> TASK DESCRIPTION
Your job is to return every line in the data holding the string "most".

(Items listed in a dataset)
────────────────────

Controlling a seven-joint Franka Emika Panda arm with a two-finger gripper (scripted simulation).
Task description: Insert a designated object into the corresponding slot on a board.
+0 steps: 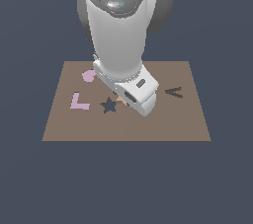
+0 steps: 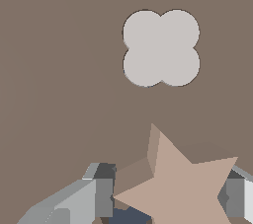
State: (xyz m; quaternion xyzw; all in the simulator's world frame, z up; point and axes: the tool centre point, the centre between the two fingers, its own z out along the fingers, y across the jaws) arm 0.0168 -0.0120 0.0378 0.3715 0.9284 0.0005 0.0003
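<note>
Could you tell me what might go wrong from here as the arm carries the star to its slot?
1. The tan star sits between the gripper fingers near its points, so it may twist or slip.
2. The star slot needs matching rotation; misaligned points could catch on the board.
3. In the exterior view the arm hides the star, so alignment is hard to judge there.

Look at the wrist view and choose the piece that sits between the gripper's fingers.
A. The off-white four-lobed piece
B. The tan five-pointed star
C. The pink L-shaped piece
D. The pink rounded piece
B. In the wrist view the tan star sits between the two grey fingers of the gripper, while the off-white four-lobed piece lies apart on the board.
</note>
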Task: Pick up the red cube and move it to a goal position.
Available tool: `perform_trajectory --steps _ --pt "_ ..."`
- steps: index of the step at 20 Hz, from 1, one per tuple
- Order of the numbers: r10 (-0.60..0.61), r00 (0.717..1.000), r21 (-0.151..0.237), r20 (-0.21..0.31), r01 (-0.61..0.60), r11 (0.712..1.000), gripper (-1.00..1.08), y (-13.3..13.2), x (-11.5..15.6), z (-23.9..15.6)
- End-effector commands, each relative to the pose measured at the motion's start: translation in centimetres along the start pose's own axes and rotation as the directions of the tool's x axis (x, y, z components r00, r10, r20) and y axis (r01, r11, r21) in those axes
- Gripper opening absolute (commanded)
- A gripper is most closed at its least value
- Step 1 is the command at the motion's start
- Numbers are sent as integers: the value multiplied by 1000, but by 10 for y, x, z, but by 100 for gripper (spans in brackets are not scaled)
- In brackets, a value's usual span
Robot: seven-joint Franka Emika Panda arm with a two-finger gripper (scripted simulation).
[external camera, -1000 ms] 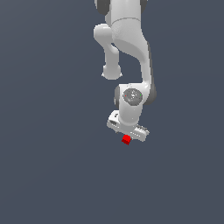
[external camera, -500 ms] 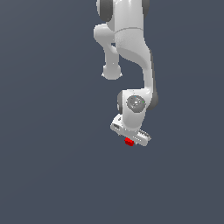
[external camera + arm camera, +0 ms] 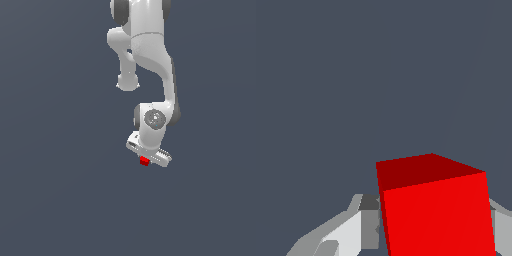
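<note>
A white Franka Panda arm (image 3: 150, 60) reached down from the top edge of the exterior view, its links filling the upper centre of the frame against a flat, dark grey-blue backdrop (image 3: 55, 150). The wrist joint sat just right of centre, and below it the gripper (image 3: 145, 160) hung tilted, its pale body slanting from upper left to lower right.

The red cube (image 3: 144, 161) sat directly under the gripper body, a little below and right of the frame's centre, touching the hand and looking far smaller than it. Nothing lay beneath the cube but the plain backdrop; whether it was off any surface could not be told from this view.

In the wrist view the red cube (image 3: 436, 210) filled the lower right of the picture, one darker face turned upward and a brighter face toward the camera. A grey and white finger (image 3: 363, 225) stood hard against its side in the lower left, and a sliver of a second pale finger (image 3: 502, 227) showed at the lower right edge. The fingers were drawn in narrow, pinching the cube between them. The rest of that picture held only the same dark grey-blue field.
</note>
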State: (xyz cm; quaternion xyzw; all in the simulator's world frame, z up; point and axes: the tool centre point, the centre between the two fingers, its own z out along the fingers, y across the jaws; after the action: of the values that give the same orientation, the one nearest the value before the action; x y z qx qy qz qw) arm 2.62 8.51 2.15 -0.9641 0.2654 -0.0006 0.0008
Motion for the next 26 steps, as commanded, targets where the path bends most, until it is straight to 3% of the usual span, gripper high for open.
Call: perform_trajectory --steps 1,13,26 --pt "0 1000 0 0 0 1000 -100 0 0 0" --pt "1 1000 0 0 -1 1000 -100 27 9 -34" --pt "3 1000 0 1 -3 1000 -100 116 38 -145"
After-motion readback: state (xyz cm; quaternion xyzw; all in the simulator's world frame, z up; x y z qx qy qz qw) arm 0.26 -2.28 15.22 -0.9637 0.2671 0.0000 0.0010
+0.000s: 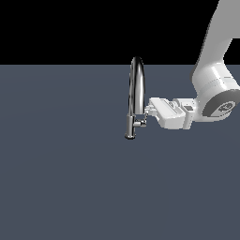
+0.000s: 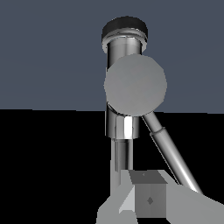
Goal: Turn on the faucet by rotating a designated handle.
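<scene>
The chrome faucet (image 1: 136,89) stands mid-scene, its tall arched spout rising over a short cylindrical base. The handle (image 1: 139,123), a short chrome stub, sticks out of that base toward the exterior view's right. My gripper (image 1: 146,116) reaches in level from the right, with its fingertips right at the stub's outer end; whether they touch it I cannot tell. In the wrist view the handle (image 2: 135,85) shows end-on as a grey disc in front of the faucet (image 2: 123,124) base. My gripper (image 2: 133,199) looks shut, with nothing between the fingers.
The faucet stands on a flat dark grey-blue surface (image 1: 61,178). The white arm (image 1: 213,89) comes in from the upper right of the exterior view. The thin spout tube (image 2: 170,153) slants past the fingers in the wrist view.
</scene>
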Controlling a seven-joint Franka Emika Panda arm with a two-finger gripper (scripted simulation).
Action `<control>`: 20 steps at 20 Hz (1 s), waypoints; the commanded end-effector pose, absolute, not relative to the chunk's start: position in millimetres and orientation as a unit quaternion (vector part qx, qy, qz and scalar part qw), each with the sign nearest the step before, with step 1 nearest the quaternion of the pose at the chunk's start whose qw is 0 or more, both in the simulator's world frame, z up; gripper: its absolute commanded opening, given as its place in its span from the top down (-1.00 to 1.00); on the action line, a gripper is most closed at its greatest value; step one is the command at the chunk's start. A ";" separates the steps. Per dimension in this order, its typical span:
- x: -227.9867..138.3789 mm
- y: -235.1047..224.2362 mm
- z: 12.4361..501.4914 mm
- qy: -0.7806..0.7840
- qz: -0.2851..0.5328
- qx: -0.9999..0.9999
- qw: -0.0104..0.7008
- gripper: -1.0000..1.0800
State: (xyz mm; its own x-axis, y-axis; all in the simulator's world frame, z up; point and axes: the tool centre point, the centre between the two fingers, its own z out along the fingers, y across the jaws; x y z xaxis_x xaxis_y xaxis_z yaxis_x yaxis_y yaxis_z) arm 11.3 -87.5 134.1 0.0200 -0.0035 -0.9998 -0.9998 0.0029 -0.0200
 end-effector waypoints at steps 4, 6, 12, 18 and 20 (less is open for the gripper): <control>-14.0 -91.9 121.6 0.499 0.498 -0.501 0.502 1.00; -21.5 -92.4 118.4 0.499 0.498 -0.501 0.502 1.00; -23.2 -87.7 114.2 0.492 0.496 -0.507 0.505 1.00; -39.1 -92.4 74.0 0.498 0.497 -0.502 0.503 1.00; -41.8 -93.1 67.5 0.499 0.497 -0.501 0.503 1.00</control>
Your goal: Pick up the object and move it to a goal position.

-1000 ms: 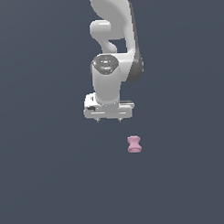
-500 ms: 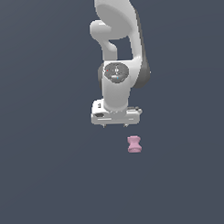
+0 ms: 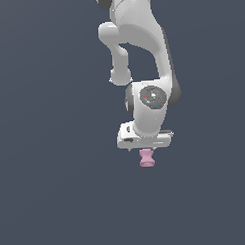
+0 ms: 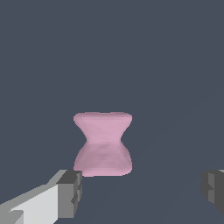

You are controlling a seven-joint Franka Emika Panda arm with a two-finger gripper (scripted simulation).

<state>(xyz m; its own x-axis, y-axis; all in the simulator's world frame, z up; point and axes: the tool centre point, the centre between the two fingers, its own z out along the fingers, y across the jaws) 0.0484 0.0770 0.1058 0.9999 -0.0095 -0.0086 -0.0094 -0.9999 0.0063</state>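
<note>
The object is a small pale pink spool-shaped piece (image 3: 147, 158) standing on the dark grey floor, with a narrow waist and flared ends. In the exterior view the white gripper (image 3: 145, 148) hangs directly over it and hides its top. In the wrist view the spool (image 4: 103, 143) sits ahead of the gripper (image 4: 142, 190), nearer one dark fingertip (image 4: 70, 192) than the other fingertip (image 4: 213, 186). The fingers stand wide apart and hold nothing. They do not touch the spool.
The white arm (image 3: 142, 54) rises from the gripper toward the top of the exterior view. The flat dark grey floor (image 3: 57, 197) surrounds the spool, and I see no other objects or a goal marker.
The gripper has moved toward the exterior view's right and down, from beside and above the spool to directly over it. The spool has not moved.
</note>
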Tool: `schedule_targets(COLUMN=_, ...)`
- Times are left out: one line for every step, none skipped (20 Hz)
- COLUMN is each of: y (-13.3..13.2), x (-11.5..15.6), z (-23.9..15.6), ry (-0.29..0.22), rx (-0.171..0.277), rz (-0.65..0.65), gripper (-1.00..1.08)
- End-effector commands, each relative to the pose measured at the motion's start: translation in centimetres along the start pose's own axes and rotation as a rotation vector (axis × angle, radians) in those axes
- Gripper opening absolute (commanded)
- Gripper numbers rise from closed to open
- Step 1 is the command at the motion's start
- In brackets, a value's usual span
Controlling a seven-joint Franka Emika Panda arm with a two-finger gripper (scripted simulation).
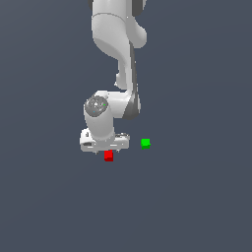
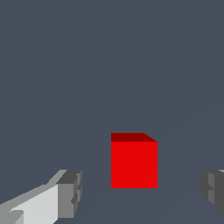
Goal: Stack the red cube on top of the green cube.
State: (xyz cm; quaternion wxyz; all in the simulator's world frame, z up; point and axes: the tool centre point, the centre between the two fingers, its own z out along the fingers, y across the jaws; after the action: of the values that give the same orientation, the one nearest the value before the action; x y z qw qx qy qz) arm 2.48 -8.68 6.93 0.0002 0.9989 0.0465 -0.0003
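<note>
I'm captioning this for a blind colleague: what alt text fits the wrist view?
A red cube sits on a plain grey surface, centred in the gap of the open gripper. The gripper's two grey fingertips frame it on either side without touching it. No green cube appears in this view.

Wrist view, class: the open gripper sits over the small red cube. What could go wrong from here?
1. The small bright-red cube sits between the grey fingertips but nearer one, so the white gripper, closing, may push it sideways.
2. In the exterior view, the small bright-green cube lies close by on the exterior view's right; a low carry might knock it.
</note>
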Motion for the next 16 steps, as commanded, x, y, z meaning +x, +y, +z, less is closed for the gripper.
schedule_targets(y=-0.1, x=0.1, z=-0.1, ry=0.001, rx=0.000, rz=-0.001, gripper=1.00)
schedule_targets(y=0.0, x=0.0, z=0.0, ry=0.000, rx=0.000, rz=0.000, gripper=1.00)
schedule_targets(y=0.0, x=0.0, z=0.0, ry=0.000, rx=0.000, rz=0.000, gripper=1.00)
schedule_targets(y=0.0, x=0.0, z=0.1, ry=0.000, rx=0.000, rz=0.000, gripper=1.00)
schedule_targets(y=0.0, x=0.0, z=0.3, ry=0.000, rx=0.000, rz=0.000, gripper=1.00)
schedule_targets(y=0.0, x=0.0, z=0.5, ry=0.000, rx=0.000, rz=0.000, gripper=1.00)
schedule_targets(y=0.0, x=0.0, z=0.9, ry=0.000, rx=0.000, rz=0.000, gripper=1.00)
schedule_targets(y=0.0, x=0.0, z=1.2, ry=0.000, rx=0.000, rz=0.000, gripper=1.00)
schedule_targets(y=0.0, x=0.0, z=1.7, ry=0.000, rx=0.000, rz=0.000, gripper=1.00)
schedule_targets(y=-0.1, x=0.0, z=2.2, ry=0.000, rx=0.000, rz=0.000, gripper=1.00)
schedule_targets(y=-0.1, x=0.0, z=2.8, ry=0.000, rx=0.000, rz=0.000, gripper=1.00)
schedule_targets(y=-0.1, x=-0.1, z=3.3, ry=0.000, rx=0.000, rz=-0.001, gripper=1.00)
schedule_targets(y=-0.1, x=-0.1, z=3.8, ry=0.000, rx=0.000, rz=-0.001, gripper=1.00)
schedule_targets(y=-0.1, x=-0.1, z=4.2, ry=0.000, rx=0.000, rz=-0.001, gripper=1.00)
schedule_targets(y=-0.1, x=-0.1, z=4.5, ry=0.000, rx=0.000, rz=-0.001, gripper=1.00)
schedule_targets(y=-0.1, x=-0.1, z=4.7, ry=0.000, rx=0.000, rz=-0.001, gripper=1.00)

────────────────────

> WRITTEN SOLUTION
- A gripper is most closed at its least value
Motion for the next 26 steps, as commanded, targets where the path bends most, until it is straight to 3% of the usual span, gripper high for open.
Action `<control>`: 20 steps at 20 Hz (1 s), waypoints; the commanded end-effector pose, absolute, not relative to the chunk's start: position in millimetres and orientation as a unit quaternion (vector part qx, qy, qz and scalar part qw), each with the sign nearest the step before, with step 1 nearest the quaternion of the pose at the chunk's start whose qw is 0 or more, both in the simulator's world frame, z up; gripper: its absolute commanded opening, given as its place in its span from the top down (-1.00 to 1.00); on the action line, a gripper is most closed at its greatest value; step one is the command at the chunk's start. A ";" separates the steps. Per dimension in this order, its typical span:

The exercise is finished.